For my butter I just put Margarine in a crock pot with my stems/leaves and put on high for 8 hours. Not the best method, but it worked. Here is a better one:

https://www.rollitup.org/cooking-cannabis/26105-strongest-canna-butter.html

And here is how I made hash:

[youtube]neOVTsNr_D8[/youtube]


----------



## Wretched420 (Aug 22, 2009)

jigfresh said:


> Yeah man... crazy you can use all the parts of the plant. Native American style.
> 
> Anything will make hash, but the stuff with all the crystals on it make the best/ most.
> 
> ...



haha yea this is similar to the method i used different video same Gumby method tasted like some good ol hash to me..


----------



## fishindog (Sep 4, 2009)

Hey Jig man im still lovin this grow of yours...i am finally going to be doing a hydro setup like yours, i think we talked about it before....i just had a few questions for ya on the res....how do you drain and change your water? Do you have a valve on the bottom of the rubbermaid at all to make things easier? or do you just go dump the whole rubbermaid out? Im starting to put my setup together.....cant wait


----------



## jigfresh (Sep 4, 2009)

Hey fishndog.... I hope you've been seeing my other grows too... check the links in my signature. I finished the Purple Kush and we are just starting on the vertical grow. Now about your question.

I did one thing on the first set up and something different on the second setup (the vert in the pics above).

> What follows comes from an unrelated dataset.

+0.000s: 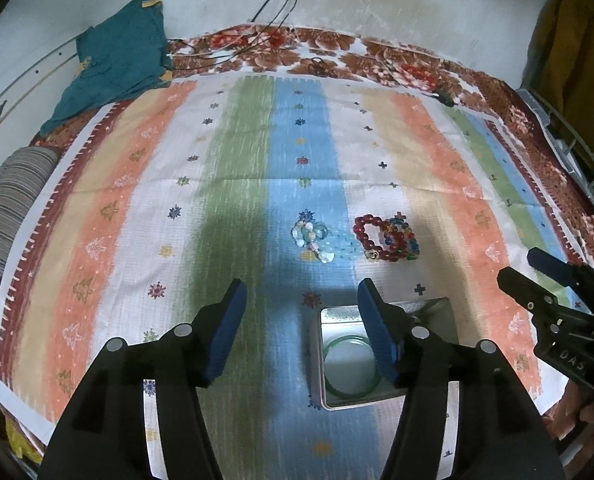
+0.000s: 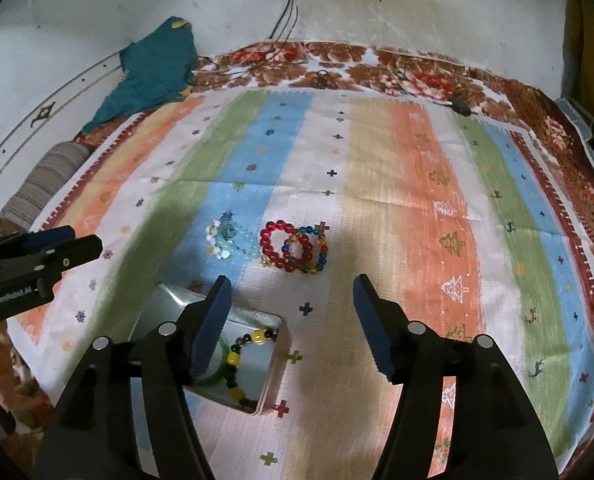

First set up (like is in the subject of this journal) is with one rez. I kept usually about 24 gallon in the tank as an average, so there was no way I was moving it anywhere. I got a really lame water pump thing (i totally bought the wrong thing but it worked well enough). So what you would do is buy a submersable water pump (i got a power head, totally not the same). Drop the pump in the tank with a hose leaving it and connecting to the wall of the rez. So that you can hook a longer hose to that fitting on the rez, and turn on the pump, spitting all the water though the new long hose into a drain of some sort.

My new system has multiple rez' that are not connected. SO to do the same plan I would need a pump per rez... not the best for me. This time I only keep about 4 gal per rez, and now the pressure wasn't so much, so I made a hose that exited the rez near the bottom of the tank. That hose sticks out and has a shut off valve. When I want to drain I hook another hose (that has pump on it) to the shut off valve, turn the valve and pump.

I don't like moving my rez. It just stays put.

I tried to draw pictures... hope they don't confuse you more:


----------



## matsuwa (Sep 15, 2009)

dame it all i saw was your sexy forehead! (darm maybe next time)


----------



## matsuwa (Sep 16, 2009)

hey jig, been reading up to page 16 so far HAHAHA pretty cool stuff man, you got me all pummped and i like your set up, so I think ill copy it  . Anyway, you guys prolly already know that tempeture changes ppm/ec readings heres a link http://blea.ch/wiki/index.php/PPM_Meter so i thin when you see a drastic change in your daily readings and you up and down the ph level it could just be your temp is changing  let me know if im right or just talking out of my a$$. Ill keep reading hahaha, i got a ways to go.


----------



## jigfresh (Sep 16, 2009)

matsuwa said:


> hey jig, been reading up to page 16 so far HAHAHA pretty cool stuff man, you got me all pummped and i like your set up, so I think ill copy it  . Anyway, you guys prolly already know that tempeture changes ppm/ec readings heres a link http://blea.ch/wiki/index.php/PPM_Meter so i thin when you see a drastic change in your daily readings and you up and down the ph level it could just be your temp is changing  let me know if im right or just talking out of my a$$. Ill keep reading hahaha, i got a ways to go.


Hey matsuwa... you have a while to go... I hope I don't bore you. And not to worry... there are more pics of me to come, haha.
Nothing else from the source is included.